The problem: Write out the following listing's lines from the one with "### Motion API" to the one with "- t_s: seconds", exactly, with both included and no others.

Data to examine:
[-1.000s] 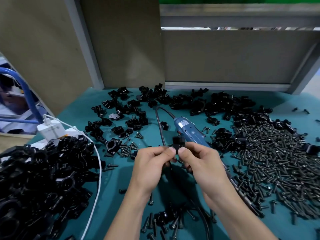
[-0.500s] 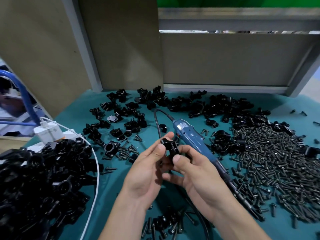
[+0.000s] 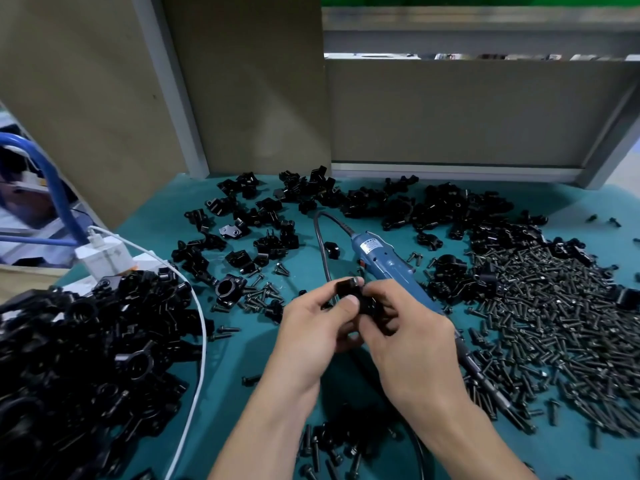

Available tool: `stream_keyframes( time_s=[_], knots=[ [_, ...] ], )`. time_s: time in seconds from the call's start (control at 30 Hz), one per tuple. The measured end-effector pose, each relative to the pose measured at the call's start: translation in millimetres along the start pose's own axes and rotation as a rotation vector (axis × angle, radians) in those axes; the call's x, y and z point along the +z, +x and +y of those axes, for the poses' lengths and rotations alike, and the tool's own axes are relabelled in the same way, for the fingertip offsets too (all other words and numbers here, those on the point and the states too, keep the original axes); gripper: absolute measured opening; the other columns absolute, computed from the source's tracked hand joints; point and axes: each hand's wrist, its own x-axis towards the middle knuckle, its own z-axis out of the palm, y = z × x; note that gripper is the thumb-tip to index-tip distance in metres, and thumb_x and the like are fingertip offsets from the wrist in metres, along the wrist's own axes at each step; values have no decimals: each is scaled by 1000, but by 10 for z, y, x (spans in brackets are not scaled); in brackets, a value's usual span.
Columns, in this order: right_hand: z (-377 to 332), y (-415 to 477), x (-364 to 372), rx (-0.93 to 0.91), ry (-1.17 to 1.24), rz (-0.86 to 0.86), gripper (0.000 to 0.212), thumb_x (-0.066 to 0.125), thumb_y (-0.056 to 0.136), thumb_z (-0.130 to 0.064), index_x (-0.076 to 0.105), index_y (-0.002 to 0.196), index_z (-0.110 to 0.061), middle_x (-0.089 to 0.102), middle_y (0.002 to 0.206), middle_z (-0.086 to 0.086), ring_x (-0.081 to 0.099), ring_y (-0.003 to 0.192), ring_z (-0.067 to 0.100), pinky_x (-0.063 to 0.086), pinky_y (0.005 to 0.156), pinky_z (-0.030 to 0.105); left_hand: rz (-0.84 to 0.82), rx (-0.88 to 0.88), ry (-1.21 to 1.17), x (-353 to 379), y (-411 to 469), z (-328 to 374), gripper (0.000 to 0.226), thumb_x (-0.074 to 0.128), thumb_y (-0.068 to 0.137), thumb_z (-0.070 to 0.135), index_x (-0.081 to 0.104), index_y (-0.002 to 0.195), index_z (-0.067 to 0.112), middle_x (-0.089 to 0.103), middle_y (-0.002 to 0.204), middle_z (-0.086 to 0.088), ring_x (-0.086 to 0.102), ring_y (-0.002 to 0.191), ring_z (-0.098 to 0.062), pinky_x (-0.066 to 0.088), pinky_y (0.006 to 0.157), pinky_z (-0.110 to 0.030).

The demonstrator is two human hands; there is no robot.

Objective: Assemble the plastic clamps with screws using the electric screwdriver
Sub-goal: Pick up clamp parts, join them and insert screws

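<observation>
Few loose screws [image 3: 329, 441] nearest, on teal mat [image 3: 235, 355]. Left hand [image 3: 311, 327] and right hand [image 3: 408, 341] both pinching small black clamp [image 3: 353, 292] above mat, mid-table. Half second back left fingers looked looser; now curled tight, thumb on top. Guessing halves getting pressed together, screw not driven yet. Electric screwdriver [image 3: 381, 261] lying just behind, untouched. Big screw pile [image 3: 554, 323] right, spare clamp parts [image 3: 381, 202] at back.

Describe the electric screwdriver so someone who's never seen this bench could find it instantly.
On the teal tabletop, look left of the big screw pile, just beyond the right hand. The electric screwdriver lies slanted there: the only blue item among black parts, trailing a black cord.
</observation>
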Motion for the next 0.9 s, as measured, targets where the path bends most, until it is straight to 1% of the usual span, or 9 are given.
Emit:
stream_keyframes(
  time_s=[0.1, 0.17, 0.23, 0.33, 0.43, 0.57, 0.77, 0.83, 0.9],
  knots=[
    [-104, 4, -73, -45, -95, -45, 41, 78, 88, -33, 60, 122, -46, 63, 103, -31, 60, 97, -8, 48, 88, 14, 212, 12, -270, -61, 18, 65, 30, 57, 99, -1, 79, 96, 19, 80, 98, -9, 75, 84, -19, 62, 73, -26],
    [-221, -13, -146, -112, -133, -343, 40, 74, 87, -46, 58, 124, -46, 54, 120, -35, 48, 111, -15, 37, 102, 15, 407, 87, -397, -172, 43, 115, 24, 56, 100, -1, 74, 104, 15, 81, 97, -7, 78, 88, -19, 63, 76, -28],
    [-315, -116, -91, -202, -242, -696, 48, 69, 85, -55, 54, 129, -43, 49, 137, -23, 37, 125, -7, 22, 121, 27, 572, 164, -521, -309, 76, 154, 23, 55, 101, -2, 72, 104, 13, 80, 93, -7, 77, 84, -18, 62, 72, -25],
    [-295, -374, 186, -338, -440, -975, 82, 61, 92, -57, 17, 159, -41, 5, 170, -7, -5, 152, 5, -15, 118, 31, 692, 218, -595, -455, 118, 163, 23, 54, 101, -2, 71, 99, 13, 76, 90, -6, 73, 81, -18, 60, 69, -24],
    [-162, -439, 357, -325, -493, -902, 78, 45, 100, -55, 0, 162, -41, -11, 173, -9, -12, 158, 16, -20, 119, 34, 717, 228, -608, -503, 141, 147, 23, 54, 100, -1, 71, 96, 15, 75, 84, -4, 71, 79, -18, 59, 69, -24],
    [-12, -226, 363, -368, -632, -673, 59, 28, 109, -42, 6, 163, -35, 4, 173, -1, -3, 159, 24, -10, 125, 41, 725, 224, -617, -502, 151, 142, 26, 54, 100, 0, 72, 94, 17, 75, 86, -5, 71, 75, -16, 58, 67, -23],
    [15, 34, 262, -200, -763, -579, 52, 31, 110, -24, 19, 160, -19, 19, 169, 7, 12, 157, 29, 14, 126, 41, 746, 180, -643, -535, 148, 130, 23, 57, 99, 0, 72, 95, 17, 77, 75, 0, 72, 67, -12, 59, 66, -24],
    [-49, 2, 247, -222, -795, -541, 41, 40, 103, -13, 39, 143, -18, 45, 152, 6, 37, 141, 29, 29, 114, 37, 739, 167, -633, -530, 164, 125, 24, 56, 99, -1, 72, 94, 17, 77, 72, 1, 71, 65, -11, 58, 63, -22],
    [-150, -32, 206, -227, -803, -583, 44, 40, 76, 3, 47, 112, -20, 62, 119, 3, 51, 113, 26, 33, 91, 34, 721, 158, -604, -505, 181, 112, 25, 56, 99, -1, 72, 92, 17, 75, 69, 2, 69, 63, -10, 56, 60, -20]
  ],
)
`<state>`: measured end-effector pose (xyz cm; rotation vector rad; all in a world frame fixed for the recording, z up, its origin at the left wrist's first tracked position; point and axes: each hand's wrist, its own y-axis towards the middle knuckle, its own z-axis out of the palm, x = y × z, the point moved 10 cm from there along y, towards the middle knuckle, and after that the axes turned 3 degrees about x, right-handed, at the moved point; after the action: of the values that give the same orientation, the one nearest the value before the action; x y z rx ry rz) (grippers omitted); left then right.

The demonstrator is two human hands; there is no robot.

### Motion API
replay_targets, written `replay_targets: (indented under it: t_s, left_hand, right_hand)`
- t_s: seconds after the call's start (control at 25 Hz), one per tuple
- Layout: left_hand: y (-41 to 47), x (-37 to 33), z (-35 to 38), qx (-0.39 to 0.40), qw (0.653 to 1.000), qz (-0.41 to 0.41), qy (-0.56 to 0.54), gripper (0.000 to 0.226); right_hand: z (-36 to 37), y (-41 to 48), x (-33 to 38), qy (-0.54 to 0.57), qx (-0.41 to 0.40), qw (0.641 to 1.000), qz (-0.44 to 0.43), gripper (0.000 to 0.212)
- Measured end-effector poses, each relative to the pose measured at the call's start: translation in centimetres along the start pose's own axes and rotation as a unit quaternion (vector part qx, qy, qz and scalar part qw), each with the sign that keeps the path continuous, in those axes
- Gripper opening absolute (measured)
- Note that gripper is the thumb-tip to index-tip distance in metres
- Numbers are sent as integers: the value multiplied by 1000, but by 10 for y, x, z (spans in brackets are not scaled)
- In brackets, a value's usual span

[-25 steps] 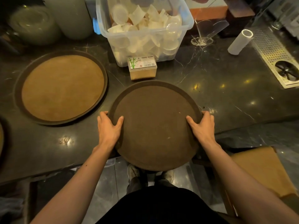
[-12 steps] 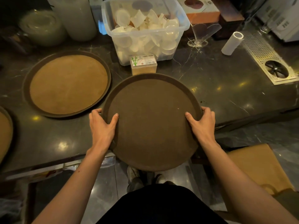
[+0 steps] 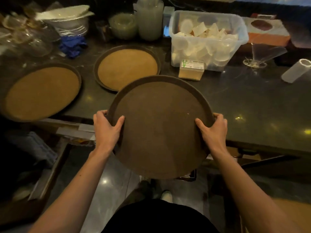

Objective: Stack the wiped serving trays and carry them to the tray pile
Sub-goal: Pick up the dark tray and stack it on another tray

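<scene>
A round dark brown serving tray (image 3: 159, 128) is held up off the dark marble counter (image 3: 244, 101), partly out past its front edge. My left hand (image 3: 106, 130) grips its left rim, thumb on the tray's top face. My right hand (image 3: 212, 127) grips the right rim the same way. Two more round trays with tan cork-coloured insides lie flat on the counter: one (image 3: 127, 68) just beyond the held tray, another (image 3: 40, 91) at the far left.
A clear plastic bin (image 3: 207, 39) of small white cups stands at the back right, a small toothpick box (image 3: 191, 70) in front of it. Glassware (image 3: 25, 39), stacked white bowls (image 3: 69, 22), a blue cloth (image 3: 73, 45) and jars crowd the back left. A martini glass (image 3: 262, 54) and a paper roll (image 3: 296, 70) sit right.
The dark tray has been lifted off the counter and carried leftward, both hands still on its rims. My view has swung left, showing the second tan tray and the back-left clutter.
</scene>
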<state>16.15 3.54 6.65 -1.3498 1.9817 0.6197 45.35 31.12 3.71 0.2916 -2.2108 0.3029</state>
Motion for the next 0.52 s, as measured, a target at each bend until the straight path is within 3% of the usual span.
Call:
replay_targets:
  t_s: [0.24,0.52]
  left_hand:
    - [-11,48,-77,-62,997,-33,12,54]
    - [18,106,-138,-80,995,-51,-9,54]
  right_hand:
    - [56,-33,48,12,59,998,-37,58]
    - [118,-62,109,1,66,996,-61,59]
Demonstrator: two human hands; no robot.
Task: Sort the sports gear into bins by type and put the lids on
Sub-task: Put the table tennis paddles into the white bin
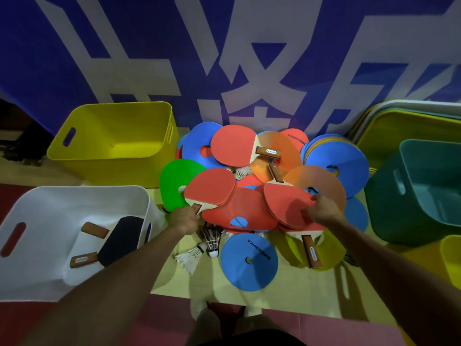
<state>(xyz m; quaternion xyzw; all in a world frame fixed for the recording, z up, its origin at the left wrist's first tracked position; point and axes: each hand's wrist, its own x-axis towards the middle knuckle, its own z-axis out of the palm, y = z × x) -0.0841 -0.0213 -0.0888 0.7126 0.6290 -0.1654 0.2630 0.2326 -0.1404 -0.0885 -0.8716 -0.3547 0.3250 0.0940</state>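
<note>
A pile [249, 196] of red paddles, flat coloured discs and shuttlecocks is shown in the middle. At the pile's near-left edge, the handle of a red paddle [209, 193] is gripped by the left hand [184, 218], with the fingers curled round it. At the pile's near-right side, the rim of a second red paddle [284, 206] is held by the right hand [321, 211]. Its fingers appear to be pinched narrowly on the edge, though the grip is not clearly shown.

Left of the pile a white bin [82, 189] is placed, with black-faced paddles [122, 238] lying inside. A yellow bin [112, 168] is set behind and left of the pile, and a teal bin [389, 208] to its right. Lids [404, 113] are stacked behind and right of the pile. Shuttlecocks [192, 257] and a blue disc [249, 260] are found at the pile's near edge.
</note>
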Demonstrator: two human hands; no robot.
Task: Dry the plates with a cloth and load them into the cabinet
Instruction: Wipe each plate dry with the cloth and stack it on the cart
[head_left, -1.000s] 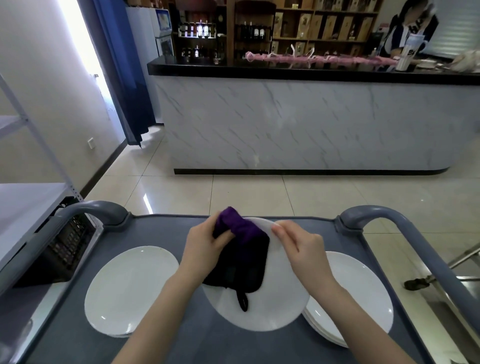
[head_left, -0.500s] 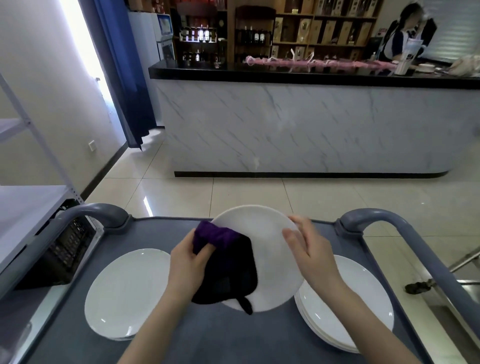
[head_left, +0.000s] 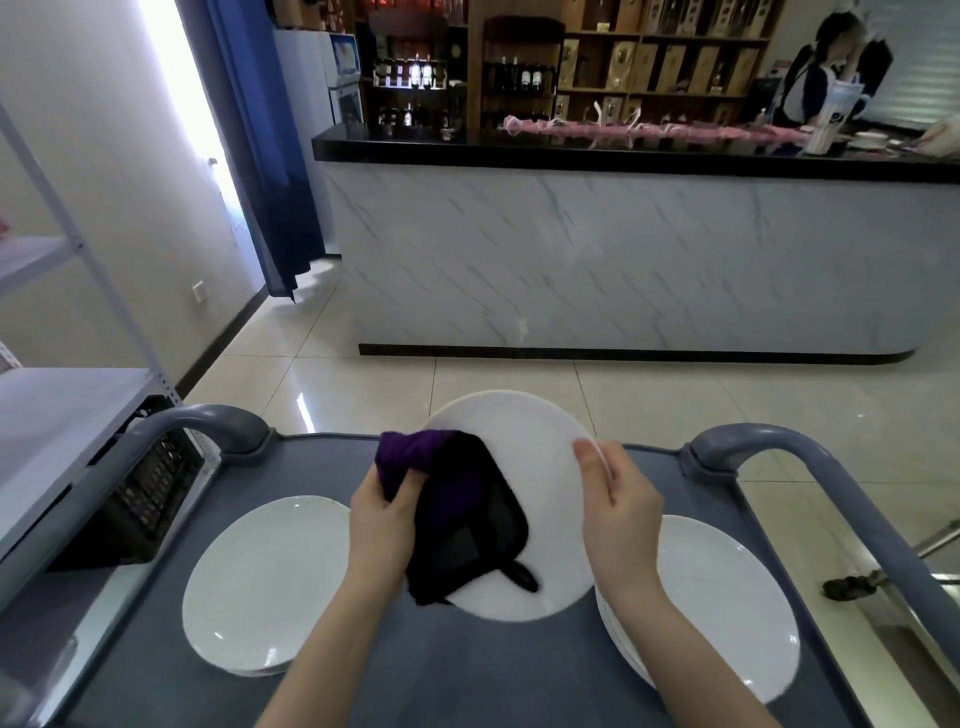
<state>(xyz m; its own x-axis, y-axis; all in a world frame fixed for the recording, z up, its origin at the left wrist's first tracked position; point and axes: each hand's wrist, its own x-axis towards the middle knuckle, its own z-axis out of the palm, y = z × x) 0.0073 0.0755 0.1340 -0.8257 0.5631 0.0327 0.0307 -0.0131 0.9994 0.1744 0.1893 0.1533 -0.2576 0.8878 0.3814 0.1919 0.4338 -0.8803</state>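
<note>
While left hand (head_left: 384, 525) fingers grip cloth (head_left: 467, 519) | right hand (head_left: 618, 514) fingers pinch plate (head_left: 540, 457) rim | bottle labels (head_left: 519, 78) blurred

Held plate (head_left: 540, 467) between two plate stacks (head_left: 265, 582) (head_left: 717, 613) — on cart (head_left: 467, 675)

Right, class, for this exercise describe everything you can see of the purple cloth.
The purple cloth looks like soft fabric, bright purple where it bunches at the top and nearly black lower down. Its lower part spreads flat and squarish with a rounded corner, and a small loop sticks out at the bottom. It lies against the face of the tilted white plate. The left hand grips its bunched upper left part; the right hand holds the plate's rim only.
</note>
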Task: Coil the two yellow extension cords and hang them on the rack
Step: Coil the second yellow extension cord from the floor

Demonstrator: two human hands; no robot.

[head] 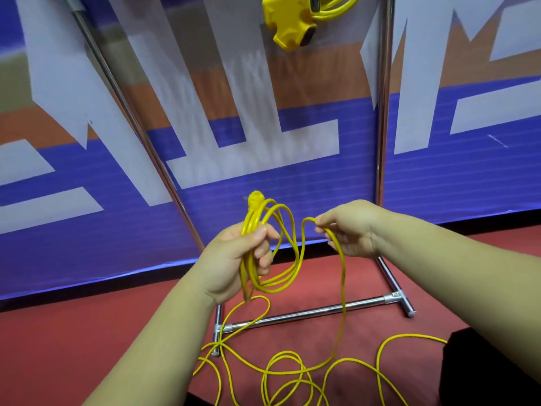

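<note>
a few loops of yellow cord (273,259) are gripped in the curled left hand (234,259), and one strand is pinched by the right hand (348,230) fingertips, in front of the rack (307,313).

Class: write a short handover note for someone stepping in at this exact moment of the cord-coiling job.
Left hand: grips the finished loops of the second cord, plug end up.
Right hand: pinches the next stretch of that cord.
Done: the first cord hangs up high by the rack; its hanging point is out of view. A few loops are made.
Left: coil the loose length lying on the floor, then hang it.
</note>
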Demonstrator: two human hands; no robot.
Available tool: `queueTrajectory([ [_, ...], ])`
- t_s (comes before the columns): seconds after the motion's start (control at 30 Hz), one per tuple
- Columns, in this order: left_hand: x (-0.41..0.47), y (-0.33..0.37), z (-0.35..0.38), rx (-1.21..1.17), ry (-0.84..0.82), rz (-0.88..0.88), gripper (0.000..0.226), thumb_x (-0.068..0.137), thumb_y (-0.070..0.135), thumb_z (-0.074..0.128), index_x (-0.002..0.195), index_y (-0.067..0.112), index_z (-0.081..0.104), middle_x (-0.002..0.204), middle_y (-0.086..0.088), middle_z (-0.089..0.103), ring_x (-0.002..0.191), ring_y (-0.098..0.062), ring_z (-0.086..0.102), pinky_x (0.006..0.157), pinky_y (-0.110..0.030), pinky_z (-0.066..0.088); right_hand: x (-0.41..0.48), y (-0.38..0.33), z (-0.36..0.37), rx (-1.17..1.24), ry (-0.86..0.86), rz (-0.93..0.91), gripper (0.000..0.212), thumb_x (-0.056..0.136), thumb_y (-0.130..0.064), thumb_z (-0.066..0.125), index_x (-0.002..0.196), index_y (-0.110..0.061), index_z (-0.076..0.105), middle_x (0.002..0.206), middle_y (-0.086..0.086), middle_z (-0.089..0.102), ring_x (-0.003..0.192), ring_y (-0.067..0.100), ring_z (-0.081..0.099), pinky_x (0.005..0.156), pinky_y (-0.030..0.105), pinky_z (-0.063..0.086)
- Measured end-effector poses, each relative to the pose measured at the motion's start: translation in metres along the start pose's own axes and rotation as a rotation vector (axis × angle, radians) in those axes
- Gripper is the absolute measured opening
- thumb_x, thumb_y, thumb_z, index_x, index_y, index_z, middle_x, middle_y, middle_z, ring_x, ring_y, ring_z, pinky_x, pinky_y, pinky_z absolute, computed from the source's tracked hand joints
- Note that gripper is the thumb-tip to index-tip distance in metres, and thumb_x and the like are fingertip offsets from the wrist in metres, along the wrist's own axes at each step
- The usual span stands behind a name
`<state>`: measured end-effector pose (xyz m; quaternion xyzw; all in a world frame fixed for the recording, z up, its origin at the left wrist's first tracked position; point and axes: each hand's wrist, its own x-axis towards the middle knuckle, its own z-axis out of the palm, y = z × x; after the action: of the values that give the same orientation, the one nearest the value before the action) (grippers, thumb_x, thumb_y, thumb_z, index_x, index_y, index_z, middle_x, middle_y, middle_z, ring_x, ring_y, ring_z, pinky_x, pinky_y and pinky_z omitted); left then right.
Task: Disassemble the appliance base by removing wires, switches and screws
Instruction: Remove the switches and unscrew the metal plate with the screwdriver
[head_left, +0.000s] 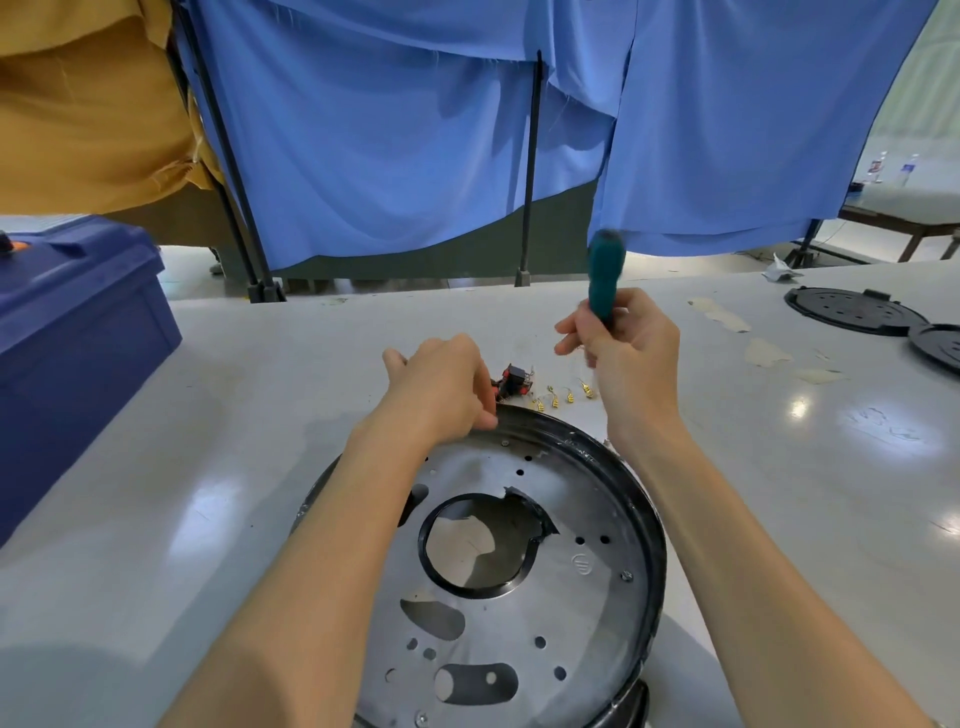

Answer space:
### Motion API
replay_targets, written `replay_targets: (indented under it: t_s, left_hand, right_hand)`
- t_s: seconds after the call's start (control at 25 Hz), one per tuple

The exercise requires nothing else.